When I start a timer with a duration, the countdown starts a few seconds less than the duration. Let’s say i set the duration to 10 seconds; when starting the timer the countdown starts at 6 or 7 seconds. It’s random how much “earlier” the duration is.
To duplicate the issue, just create a new timer with Helpers. Specify a duration. Then open the timer and click start.
I’ve noticed this with very short timers where you start the timer from a voice assistant.
By the time the assist has replied with ‘timer started for xxx.’ a few seconds has gone, and the time then displayed on the assist device (in this case an s3 box3) starts showing from around 6 or 7 seconds (for a 10 second timer), but thats because the timer has actually been running for a few seconds already and will correctly run for its full intended duration.
This is an issue when your frontend and backend clocks are a few seconds out of sync.
E.g. a 1 minute timer is started at 12:00PM (backend) and scheduled to end at 12:01PM.
If the frontend thinks it is 12:00:10 when backend is 12:00:00, it will think as soon as you start the timer that it will expire in 50 seconds instead of 60.
The timer will still run for a full 60 seconds, but once it hits 0 in the frontend it will continue to report “Active” for another 10 seconds until it actually finishes in the backend.
This is b cause the front end does not update every second.
Tom_l version works, because he sets and starts the timer and view it right after the action.

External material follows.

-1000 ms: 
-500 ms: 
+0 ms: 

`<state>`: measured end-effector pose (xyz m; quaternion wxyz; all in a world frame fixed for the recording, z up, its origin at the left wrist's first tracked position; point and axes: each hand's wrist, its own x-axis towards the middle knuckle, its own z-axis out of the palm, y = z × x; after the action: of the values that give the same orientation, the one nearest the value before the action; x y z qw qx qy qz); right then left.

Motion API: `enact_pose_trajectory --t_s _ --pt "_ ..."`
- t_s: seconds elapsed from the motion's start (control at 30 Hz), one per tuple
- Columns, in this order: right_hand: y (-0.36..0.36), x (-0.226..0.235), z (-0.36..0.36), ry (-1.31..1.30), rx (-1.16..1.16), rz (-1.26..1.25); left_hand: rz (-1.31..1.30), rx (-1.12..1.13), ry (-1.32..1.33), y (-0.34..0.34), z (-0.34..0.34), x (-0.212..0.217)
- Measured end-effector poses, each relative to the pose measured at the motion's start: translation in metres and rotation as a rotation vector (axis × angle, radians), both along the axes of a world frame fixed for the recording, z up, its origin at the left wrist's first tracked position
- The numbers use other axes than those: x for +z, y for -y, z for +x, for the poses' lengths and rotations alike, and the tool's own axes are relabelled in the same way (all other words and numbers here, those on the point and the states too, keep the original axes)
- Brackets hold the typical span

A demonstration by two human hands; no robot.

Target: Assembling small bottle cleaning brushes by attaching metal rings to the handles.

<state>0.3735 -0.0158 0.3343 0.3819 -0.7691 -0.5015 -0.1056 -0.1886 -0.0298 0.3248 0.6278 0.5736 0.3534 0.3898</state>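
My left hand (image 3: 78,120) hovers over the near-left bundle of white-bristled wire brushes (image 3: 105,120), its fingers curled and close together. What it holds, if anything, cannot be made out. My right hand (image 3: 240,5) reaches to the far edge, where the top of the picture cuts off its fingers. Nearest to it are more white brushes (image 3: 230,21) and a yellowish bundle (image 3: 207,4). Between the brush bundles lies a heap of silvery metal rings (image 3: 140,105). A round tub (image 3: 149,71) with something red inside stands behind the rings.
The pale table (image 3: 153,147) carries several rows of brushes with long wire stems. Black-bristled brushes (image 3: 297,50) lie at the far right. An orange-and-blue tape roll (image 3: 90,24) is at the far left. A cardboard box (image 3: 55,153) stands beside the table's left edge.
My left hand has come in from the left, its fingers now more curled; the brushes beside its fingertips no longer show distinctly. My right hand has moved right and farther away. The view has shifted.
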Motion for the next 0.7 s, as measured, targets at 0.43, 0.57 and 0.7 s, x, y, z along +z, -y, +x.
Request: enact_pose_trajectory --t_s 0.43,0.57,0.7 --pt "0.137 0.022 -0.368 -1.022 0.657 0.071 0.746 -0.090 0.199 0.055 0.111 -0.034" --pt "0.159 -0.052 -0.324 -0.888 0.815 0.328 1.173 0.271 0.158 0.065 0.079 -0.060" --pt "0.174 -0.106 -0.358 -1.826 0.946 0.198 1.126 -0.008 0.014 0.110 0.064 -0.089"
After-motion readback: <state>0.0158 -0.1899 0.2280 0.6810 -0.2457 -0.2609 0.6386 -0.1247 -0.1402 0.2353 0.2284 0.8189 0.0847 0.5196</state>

If he had set the timer and started it and has a delay, like 3 seconds, then the next frontend update after the start might first occur 2 secs later and he will have lost the viewing of the first 2 seconds, but the timer was started on time and counting correctly.
It does not load from NTP when the timer starts.
It just use the internal clock of the server.
And you can not make it work otherwise.
A frontend controlled clock will still be off, due to the sync issue and 1sec updates of the GUI will be a heavy burden on even a quite powerful machine, so a ESP32 will not be able to handle it.
It seems my Windows Host was drifting, even though it’s setup properly to update. This program adjusted my time and now the timer is only off one second. I also went into the guest OS and synced that with “internet time” with the thinking that if both Host/Guest use the same source to update then their clocks should be nearly identical. Guess not.
Your host OS should be able to keep time, but a VM have a hard time due to pauses and slow down, when the host OS or other VMs need resources.
The issue is the SNTP client used by HAOS and replacing it with another SNTP client will not help.
It might correct the time when you run the command, but if it drifted before then it will just drift again after the correction.
Switching to a NTP client instead will make sure HAOS is on time and the Chrony addon is available for exactly this job.